Some improved pythagorean fuzzy Dombi power aggregation operators with application in multiple-attribute decision making

Abstract

Pythagorean fuzzy set (PyFS) is an extension of various fuzzy concepts, such as fuzzy set (FS), intuitionistic FS, and it is enhanced mathematical gizmo to pact with uncertain and vague information. In this article, some drawbacks in the Dombi operational rules for Pythagorean fuzzy numbers (PyFNs) are examined and some improved Dombi operational laws for PyFNs are developed. We also find out that the value aggregated using the existing Dombi aggregation operators (DAOs) is not a PyFN. Furthermore, we developed two new aggregations, improved existing aggregation operators (AOs) for aggregating Pythagorean fuzzy information (PyFI) and are applied to multiple-attribute decision making (MADM).
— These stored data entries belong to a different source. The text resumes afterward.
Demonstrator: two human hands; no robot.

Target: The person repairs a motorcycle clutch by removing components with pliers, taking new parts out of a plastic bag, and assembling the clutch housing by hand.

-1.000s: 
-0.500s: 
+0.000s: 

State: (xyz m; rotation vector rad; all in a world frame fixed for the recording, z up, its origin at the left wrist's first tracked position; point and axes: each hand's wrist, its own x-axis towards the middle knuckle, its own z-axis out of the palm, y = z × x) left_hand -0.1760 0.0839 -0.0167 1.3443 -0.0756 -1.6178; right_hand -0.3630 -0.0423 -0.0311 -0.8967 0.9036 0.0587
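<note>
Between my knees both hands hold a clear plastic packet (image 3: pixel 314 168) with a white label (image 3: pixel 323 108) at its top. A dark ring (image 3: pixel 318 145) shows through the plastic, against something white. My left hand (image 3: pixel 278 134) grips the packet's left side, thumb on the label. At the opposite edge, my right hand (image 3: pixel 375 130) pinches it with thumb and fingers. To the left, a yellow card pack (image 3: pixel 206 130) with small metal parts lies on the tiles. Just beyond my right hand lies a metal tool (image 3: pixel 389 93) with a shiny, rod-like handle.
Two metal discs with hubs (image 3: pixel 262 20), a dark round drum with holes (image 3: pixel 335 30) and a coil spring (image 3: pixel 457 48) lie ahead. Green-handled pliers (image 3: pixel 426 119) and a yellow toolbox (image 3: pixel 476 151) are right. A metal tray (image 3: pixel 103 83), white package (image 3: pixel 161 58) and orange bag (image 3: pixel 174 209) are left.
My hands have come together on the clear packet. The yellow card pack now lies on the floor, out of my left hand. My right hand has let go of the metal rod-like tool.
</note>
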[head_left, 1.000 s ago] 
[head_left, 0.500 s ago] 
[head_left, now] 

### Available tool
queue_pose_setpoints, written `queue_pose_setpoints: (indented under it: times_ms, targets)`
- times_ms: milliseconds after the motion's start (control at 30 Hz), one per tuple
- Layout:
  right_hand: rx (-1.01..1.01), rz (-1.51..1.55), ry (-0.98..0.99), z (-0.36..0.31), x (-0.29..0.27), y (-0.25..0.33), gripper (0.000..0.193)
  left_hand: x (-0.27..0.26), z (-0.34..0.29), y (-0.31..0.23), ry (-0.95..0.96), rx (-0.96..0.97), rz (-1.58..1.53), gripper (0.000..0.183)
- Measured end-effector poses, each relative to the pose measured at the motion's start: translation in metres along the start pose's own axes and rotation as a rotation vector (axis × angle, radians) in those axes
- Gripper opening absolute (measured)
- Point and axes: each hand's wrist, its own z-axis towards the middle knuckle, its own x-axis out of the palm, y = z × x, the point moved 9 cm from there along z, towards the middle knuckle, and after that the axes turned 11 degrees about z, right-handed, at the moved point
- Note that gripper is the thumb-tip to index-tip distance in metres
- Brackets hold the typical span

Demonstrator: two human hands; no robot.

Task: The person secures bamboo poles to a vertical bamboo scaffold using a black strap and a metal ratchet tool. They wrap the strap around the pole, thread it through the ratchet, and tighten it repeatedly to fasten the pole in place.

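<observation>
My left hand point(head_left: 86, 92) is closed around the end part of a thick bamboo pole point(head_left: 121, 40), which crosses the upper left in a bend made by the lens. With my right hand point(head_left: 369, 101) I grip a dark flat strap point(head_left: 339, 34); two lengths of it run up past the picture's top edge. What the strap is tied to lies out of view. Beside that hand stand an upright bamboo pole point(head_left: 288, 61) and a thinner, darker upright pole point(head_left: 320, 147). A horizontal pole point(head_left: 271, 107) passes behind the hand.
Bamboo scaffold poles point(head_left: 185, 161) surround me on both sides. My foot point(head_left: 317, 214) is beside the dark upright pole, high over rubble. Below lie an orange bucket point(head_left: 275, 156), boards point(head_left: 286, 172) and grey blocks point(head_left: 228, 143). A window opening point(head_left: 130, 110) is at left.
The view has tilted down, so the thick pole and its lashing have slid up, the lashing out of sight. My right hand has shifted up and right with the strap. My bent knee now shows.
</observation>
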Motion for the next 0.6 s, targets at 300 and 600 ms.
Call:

To acquire full advantage of power average (PA) operators proposed by Yager, the Pythagorean fuzzy Dombi power average (PyFDPA) operator, the Pythagorean fuzzy Dombi weighted power average (PyFDWPA) operator, Pythagorean fuzzy Dombi power geometric (PyFDPG) operator, Pythagorean fuzzy Dombi weighted geometric (PyFDPWG) operator, improved the existing AOs and their desirable properties are discussed. The foremost qualities of these developed Dombi power aggregation operators is that they purge the cause of discomfited data and are more supple due to general parameter. Additionally, based on these Dombi power AOs, a novel MADM approach is instituted. Finally, a numerical example is given to show the realism and efficacy of the proposed approach and judgment with the existing approaches is also specified.